**Prompt:** Print all the data that follows exactly, images excluded.

**Recorded information:**
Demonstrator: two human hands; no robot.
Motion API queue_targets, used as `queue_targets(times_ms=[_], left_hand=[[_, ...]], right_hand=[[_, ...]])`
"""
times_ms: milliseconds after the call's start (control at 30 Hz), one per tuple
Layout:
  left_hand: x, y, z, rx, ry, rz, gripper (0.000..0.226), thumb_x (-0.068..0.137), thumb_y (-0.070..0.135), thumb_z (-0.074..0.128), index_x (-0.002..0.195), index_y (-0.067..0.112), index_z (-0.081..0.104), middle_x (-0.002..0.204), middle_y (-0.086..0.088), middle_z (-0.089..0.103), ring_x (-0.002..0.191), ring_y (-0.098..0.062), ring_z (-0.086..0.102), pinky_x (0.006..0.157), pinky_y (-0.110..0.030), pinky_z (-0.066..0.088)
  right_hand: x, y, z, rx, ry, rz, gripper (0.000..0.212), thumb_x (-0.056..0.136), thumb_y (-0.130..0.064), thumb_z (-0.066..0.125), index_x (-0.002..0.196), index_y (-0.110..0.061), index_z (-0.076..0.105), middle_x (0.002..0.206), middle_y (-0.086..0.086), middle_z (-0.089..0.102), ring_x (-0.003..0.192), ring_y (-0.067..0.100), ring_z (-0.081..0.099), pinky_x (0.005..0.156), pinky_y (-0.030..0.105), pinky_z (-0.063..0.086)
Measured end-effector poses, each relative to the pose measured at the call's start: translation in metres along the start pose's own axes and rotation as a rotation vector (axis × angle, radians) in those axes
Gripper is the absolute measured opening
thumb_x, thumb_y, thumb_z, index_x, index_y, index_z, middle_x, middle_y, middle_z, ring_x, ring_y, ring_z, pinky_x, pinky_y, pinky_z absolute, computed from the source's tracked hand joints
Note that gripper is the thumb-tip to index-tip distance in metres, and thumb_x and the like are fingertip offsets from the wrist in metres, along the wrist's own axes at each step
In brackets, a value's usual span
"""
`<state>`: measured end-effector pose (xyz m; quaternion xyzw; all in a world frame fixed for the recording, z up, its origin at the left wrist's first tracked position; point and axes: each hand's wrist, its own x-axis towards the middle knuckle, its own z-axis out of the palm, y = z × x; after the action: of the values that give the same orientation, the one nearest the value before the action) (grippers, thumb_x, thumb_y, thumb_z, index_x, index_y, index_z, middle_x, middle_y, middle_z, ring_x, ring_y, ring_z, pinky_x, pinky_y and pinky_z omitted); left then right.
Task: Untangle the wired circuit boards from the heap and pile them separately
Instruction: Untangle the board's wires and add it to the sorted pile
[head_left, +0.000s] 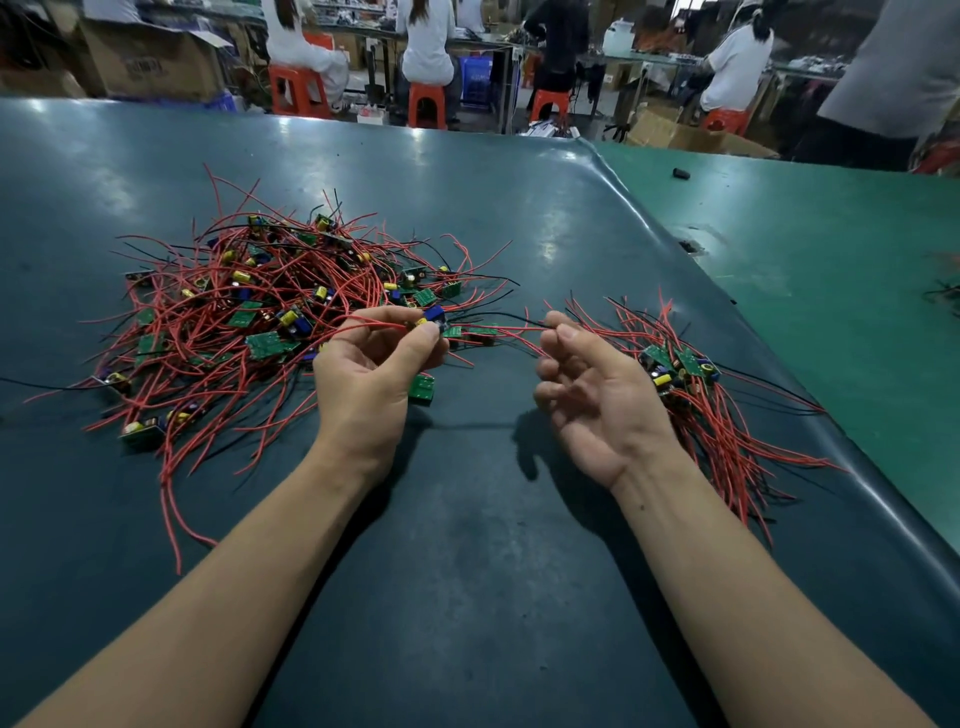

**Response:**
Demonstrator: two human hands; no robot.
Motion API queue_targets, used as `queue_targets(times_ms=[_], left_hand=[[_, ...]], right_hand=[[_, ...]])`
"""
times_ms: milliseconds after the call's start (control at 30 Hz), one per tuple
Layout:
  left_hand: x, y, z, rx, ry, rz, gripper (0.000..0.226), thumb_x (-0.068..0.137), thumb_y (-0.070..0.135), thumb_z (-0.074..0.128), index_x (-0.002..0.195), index_y (-0.067..0.112), index_z (-0.081..0.104), middle_x (-0.002..0.204), middle_y (-0.086..0.088), middle_z (-0.089..0.103), ring_x (-0.002..0.191), ring_y (-0.098..0.062), ring_z (-0.086..0.102), pinky_x (0.006..0.157), pinky_y (-0.110..0.030), pinky_z (-0.066..0.088)
  right_hand: x, y, z, rx, ry, rz, gripper (0.000..0.212), thumb_x (-0.056..0.136), thumb_y (-0.130..0.064), thumb_z (-0.066..0.125), index_x (-0.002..0.196), index_y (-0.110..0.061), index_z (-0.076..0.105), middle_x (0.002..0.206), middle_y (-0.086..0.086), middle_z (-0.089..0.102), ring_x (-0.003..0.192), ring_y (-0.067..0.100), ring_z (-0.081..0.099), pinky_x (0.005..0.156), pinky_y (-0.030..0.105), pinky_z (-0.063..0.086)
Measured end-effector poses, each relative to the pose measured at the call's start: translation in metres along the start pose's own axes and rotation as a rotation vector (axis × angle, radians) in those axes
Gripper is the absolute measured opening
thumb_x, thumb_y, thumb_z, index_x, index_y, index_z, middle_x, middle_y, middle_z, ring_x, ring_y, ring_z, pinky_x, pinky_y, pinky_z absolute, computed from the source's tracked hand joints
Note that gripper is the thumb-tip to index-tip distance in metres, and thumb_x and the like are fingertip offsets from the wrist in metres, along the wrist's own axes at each step
In brackets, a value's usual span
"""
`<state>`: measured end-effector pose (xyz m; quaternion xyzw; all in a world frame fixed for the recording, z up, its origin at the left wrist's first tracked position; point and axes: each hand's wrist, its own x-axis towards the middle knuckle, its own z-axis out of the palm, y = z × x; after the action: of the values that give the same orientation, the one nearest the value before the action) (grippers, thumb_x, thumb_y, thumb_z, index_x, index_y, index_z, middle_x, middle_y, middle_z, ring_x, ring_y, ring_z, pinky_x, pinky_y and pinky_z omitted); left then right.
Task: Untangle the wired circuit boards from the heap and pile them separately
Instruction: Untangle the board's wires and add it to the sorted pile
[head_left, +0.000s] 

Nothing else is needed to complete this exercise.